Disclaimer: I'm not very good at writing questions, and mine is a very specific scenario. So I'm just going to jump straight into the situation:

I was browsing my filesystem, and somehow managed to download the a tarfile containing two critical nodes (tarfile::todo/main and tarfile::todo/code) from my local FS, and write it to the same file. Once I realized what the downloader was doing, I quickly stopped it and checked the tarfile to find, to my dismay, that only a small chunk was left, and the rest was truncated off. I don't know why it didn't back up the existing file before writing something else to it, or why session.tar wasn't commmitted my git repo, but now the whole thing's gone. I'm a very careful user, but when I fuck up, it's absolutely catastrophic.

After extundelete failed to recover the file, I browsed around here to find this, which gives a method combining grep and dd to find and read the data directly from the hard drive.

More context:

  • My /home/user directory is mounted on a separate drive: /dev/sdb3
  • Today is day two trying to recover the files.
  • The output in the next paragraph was generated today.

Once I did the grep/dd combo, I got this output. How in the world do I use this to get my files back? I tried copying it into a .file.swp and recovering with vim -r in the hopes that it was a vim swapfile, but it isn't. I have never seen this format before, so I have no idea what any of it means.

I would really like to get this data back. As I said before, it's critical. It's the veritable basket that has all of my eggs. Losing it would be a painful blow to productivity and organization.

  • If the file was overwritten, I was venture to say the possibilities of getting back are pretty dim, I am afraid. Nov 19, 2015 at 17:26
  • @RuiFRibeiro using the grep+dd method, I managed to get back a significant chunk of todo/code, i was hoping the same was possible for the other one. Nov 19, 2015 at 17:29
  • @RuiFRibeiro Plus, I guess "overwritten" isn't quite the right word here. It overwrote a small chunk in the file elsewhere and cut everything else off. Kind of like reallocating an array. The data likely still exists, and is floating around somewhere. But the anchor to it is lost. Nov 19, 2015 at 17:35
  • I am no stranger to finding thing in hard disks. A misture of patience, art and luck really. Good you managed to recover part of your hard work. Nov 19, 2015 at 17:38
  • Word. I wrote a script after giving grep a good hour or so to scan my drive, and then copied all of the inodes it gave me into the aforementioned script to generate 1MB-sized files named as "todo-main-[n]", and I actually managed to get something readable back in todo-main-14. Of course, it's intermingled with random binary garbage. And I also don't remember how long the file was in the first place, so I don't think I'm getting the whole file back, even with 30-something nodes copied. I'm keeping this question open in case someone does know how to utilize the column data ("this output") Nov 19, 2015 at 17:49

1 Answer 1


Well, I think I've pretty much found the solution. To begin, I'll start with the link I posted in the question.

From Mark Plotnick.

First run:

sudo grep -a -b "[text from deleted file]" /dev/[drive where it was stored]

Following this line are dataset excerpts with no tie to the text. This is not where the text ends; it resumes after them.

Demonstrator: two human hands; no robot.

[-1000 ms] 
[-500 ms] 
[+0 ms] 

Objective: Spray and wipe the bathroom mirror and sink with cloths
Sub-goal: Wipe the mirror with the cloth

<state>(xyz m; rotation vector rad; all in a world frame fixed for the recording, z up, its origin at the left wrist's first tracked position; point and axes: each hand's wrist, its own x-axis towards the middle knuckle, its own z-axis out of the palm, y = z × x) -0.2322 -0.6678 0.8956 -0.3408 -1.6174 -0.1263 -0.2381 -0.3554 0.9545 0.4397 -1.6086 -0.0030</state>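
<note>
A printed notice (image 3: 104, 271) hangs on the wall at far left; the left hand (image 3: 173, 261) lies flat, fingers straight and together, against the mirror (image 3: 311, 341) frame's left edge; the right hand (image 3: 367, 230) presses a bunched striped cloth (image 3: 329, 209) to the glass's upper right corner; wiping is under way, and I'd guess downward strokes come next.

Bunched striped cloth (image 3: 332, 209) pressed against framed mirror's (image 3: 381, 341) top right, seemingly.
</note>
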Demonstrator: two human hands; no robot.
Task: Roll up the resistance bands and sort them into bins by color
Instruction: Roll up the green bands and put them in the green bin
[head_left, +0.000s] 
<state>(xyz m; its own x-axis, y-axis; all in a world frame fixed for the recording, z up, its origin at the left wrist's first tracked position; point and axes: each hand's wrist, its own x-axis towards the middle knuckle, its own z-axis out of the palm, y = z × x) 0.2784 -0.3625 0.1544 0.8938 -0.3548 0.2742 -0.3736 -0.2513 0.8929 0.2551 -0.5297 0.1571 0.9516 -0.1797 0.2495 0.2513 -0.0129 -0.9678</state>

Which will generate quite a bit of output. Such as:

13813610612: a bunch of text

You'll take the number and use it with dd to read directly from your hard drive, going around the filesystem.

sudo dd if=/dev/[same drive from before] \
        of=./salvaged \
        count=2000 \
        skip=$(expr [number] / 512)

So I wrote a script to use that technique and generated about a hundred 1MB files matching "tarfile".

I think my unorthodox decision to hold it all in a regular .tar file saved me, because I found the same data in multiple places on my hard drive. I found everything that I needed back several times over.

Now I just have to sort through over a gigabyte of random text/binary garbage. Ugh. That's a lot of work.